- From: <bugzilla@wiggum.w3.org>
- Date: Wed, 14 Sep 2005 19:12:06 +0000
- To: public-qt-comments@w3.org
- Cc:
http://www.w3.org/Bugs/Public/show_bug.cgi?id=1850 ------- Additional Comments From mike@saxonica.com 2005-09-14 19:12 ------- Use of the word "expand" was perhaps a bit careless. I only used it in examples, and by saying "A expands to B" I was merely trying to find a shorter way of saying "A with the i flag set matches the same set of strings as B without the i flag set". It wasn't intended to describe an algorithm, let alone an implementation (though I probably had one at the back of my mind).
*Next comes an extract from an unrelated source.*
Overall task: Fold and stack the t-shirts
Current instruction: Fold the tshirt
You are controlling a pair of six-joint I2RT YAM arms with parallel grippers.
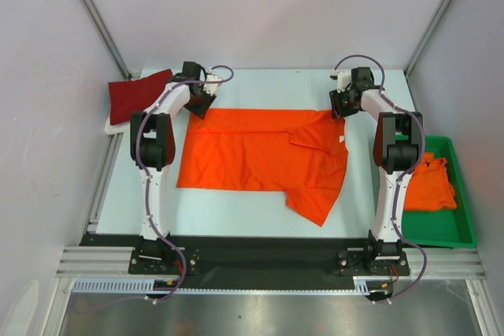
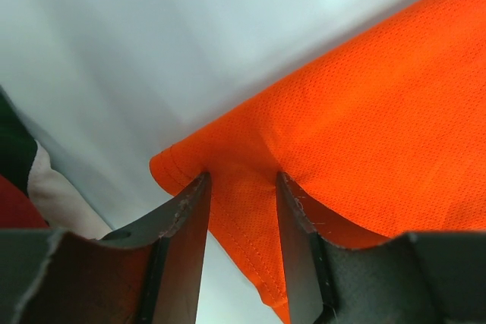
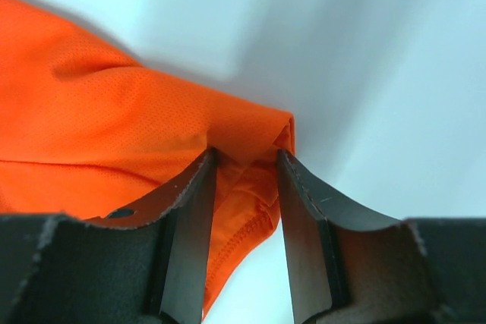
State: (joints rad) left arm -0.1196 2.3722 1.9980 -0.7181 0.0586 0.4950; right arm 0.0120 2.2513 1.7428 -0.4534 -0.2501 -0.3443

I appreciate what you're trying to achieve, which I think I can paraphrase as "if matches(S, P, "") is true, then matches(V(S), P, "i") is true if and only if V(S) is a case-variant of S." However, I don't think your proposal achieves this, and in fact I don't think it's a good idea anyway. I think there are some problems with your proposal. It's not true that a character range (charRange) is a character class (charClass), and it's not true that a negative character group is a character class. It is true that "[^Q]" is a charClass, but if we accept your rule 2, then I think the consequence is that [^Q] matches every character: in the absence of the "i" flag it matches "q", therefore in the presence of the "i" flag it also matches "Q". I think the meaning [^qQ] is more intuitive, and that's why I decided to move the rule down to the level of a charRange. It would be possible to define that a charClassEsc (such as \p{Lu}) matches case-variants of its "normal" set of strings. The reason I didn't do this was again to do with complements and subtraction. If you widen \p{Lu} to include case-variants of its usual characters, do you retain the meaning that \P{Lu} is the complement of \p{Lu} (in which case it matches a smaller set of characters than it did before), or do you retain the meaning that it matches all the characters it would normally match plus their case-variants (a larger set than before)? I felt it was best to cop out here and say its meaning is unchanged. In practice, I don't think this is a big problem, because most of the character blocks already include case-variants of characters, and those that don't, like Lu and Ll, exclude them very deliberately. Michael Kay
Received on Wednesday, 14 September 2005 19:12:15 UTC